The poems in Mechanical Monkeys also cry out against the absurdities and injustices of the world, but more with a sense of too many thoughts and not enough time to express them all. Darrell Epp has a deft way of managing his lexical hyperactivity by locking it down in single-page poems of normally twenty-four lines or fewer. The energy in these poems is relentless; the first line in each accelerates from zero to sixty within a dozen words and doesn’t let up until the finish, the brilliantly juxtaposed images whizzing by, often grabbing hold for good. Like Charlie Chaplin, who in his twentieth-century movies “is still and always / with baseless optimism striving / against modernity’s hammer” (78), Epp battles in his poems the many dehumanizing forces of the twenty-first century, from the industries of his home city Hamilton that pollute Lake Ontario to military drones that slaughter the innocent with the guilty. And like a Chaplin movie, many of these poems are infused with humour, sometimes wry and sometimes slapstick, but always in response to the manifold societal, political, and economic injustices against which he struggles.

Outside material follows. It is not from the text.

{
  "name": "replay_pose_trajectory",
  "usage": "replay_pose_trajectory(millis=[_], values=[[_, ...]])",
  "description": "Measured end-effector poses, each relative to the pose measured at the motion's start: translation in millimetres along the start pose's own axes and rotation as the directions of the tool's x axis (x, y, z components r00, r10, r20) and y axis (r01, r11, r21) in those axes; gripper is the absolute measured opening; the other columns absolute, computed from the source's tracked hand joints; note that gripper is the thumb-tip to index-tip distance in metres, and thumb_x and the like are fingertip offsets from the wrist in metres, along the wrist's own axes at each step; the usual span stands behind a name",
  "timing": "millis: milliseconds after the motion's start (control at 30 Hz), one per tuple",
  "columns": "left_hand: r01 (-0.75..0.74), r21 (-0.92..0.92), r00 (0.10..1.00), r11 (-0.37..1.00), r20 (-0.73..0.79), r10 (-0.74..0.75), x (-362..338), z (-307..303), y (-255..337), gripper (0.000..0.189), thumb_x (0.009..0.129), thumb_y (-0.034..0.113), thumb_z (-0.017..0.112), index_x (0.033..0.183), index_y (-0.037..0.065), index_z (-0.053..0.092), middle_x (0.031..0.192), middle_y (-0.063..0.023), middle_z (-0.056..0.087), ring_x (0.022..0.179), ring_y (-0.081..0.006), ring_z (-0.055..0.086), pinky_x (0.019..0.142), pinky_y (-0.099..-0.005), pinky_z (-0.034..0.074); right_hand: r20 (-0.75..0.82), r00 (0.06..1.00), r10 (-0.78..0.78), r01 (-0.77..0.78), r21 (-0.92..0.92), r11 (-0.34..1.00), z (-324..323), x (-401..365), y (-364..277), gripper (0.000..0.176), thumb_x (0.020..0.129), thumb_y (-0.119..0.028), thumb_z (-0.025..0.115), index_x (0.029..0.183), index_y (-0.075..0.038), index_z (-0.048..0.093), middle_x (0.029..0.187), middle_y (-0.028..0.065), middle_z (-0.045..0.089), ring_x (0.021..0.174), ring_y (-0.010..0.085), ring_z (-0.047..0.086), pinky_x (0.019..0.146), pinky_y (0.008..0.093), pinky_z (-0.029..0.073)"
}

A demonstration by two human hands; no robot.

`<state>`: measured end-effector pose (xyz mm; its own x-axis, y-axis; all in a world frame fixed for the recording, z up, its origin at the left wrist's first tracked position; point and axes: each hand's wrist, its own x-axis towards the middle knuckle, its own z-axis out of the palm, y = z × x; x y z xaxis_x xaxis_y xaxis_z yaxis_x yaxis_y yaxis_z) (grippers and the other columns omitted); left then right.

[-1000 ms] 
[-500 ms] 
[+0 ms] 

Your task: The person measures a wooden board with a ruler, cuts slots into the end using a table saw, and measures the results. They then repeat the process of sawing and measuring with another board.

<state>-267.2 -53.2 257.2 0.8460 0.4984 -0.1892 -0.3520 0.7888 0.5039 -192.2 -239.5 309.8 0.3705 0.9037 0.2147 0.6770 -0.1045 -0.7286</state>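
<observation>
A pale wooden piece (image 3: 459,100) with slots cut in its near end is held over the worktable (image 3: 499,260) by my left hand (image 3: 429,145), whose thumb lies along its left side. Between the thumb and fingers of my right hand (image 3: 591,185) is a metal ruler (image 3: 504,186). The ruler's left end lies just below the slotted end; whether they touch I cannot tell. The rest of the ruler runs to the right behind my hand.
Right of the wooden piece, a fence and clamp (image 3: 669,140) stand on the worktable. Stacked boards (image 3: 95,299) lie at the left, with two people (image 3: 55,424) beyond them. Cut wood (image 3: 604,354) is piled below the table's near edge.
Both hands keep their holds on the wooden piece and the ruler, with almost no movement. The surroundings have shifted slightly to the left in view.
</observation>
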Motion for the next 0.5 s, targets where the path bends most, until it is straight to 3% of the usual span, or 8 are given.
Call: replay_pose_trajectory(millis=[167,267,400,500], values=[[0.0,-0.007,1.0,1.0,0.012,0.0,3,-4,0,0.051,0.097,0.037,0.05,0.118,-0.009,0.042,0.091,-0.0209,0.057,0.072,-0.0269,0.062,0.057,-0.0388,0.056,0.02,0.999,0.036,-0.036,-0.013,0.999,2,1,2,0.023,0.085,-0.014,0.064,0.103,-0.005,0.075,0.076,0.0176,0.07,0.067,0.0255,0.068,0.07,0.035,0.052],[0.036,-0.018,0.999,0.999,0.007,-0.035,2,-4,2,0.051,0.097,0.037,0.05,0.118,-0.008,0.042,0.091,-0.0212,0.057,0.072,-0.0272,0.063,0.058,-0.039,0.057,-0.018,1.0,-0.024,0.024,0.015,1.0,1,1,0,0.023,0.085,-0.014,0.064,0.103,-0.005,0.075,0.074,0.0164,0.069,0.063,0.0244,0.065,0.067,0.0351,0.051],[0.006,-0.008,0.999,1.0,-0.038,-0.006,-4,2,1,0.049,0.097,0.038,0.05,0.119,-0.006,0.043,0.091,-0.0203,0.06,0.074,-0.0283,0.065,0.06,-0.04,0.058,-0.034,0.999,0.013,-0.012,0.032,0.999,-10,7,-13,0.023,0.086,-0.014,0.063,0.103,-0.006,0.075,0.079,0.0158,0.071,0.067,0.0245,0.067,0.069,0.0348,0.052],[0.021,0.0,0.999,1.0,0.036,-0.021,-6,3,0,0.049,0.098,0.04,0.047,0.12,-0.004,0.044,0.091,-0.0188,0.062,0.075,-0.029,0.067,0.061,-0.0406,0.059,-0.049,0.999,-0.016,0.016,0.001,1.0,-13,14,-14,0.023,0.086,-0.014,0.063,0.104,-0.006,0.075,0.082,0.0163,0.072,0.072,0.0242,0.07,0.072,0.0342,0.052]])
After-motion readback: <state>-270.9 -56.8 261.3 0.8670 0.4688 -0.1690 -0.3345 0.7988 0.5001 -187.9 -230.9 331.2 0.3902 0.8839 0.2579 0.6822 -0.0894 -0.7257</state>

Despite the accounts of personal troubles, tragedies, and global atrocities that populate the poems, the verse resonates with a sense that we can be better than “mechanical monkeys / living on credit and voting survivors off the / island” (82)—that there is still a place, as the final poem suggests, for prayer, if not for ecstasy.

 

The Essential Douglas LePan, consisting of thirty-three representative poems, is John Barton’s gracious tribute to this much-anthologized twentieth-century man of letters, who died in 1998. Douglas LePan, one of Canada’s leading modernists, whose previous literary publications span almost fifty years, also had distinguished careers in the military, the diplomatic and public services, and academia. In his seventies he publicly came out as gay, which not only overtly shaped the subject matter of his later works but also enabled supplementary rereadings of his earlier ones. The present collection is well balanced with selections from each of his six poetic publications, featuring such standards as “A Country without a Mythology,” “The Net and the Sword,” and “The Green Man,” as well as a passage from the verse drama Macalister, or Dying in the Dark (1995) and two previously uncollected poems. LePan’s verse is characterized by a carefully measured dignity, stately but accessible syntax, and a profound attention to the shaping qualities of the elements of life on the development of human character, particularly the beauties of nature, the attractions of love, and the horrors of war. The poems especially demonstrate a keen sensitivity to the nuances of suffering without ever becoming maudlin. One of the best of these, “Elegy in the Romagna,” grows out of LePan’s own experiences as a gunner during the Italian campaign in the Second World War, where, in the midst of so much death and destruction the poet hopes

 

From our unravelled tissues,

To spin an intellectual thread, no more

Mercurial nor more pure than this so precious crew,

That mounting, mounting, breaking, respun, as thin

As starlight, perhaps at last might clasp the upper air

And there restore relation and identity. (37)

 

Whether or not this hope is always achieved, the twin virtues of compassion and courage manifested in much of LePan’s work serve to make the attempt worthwhile.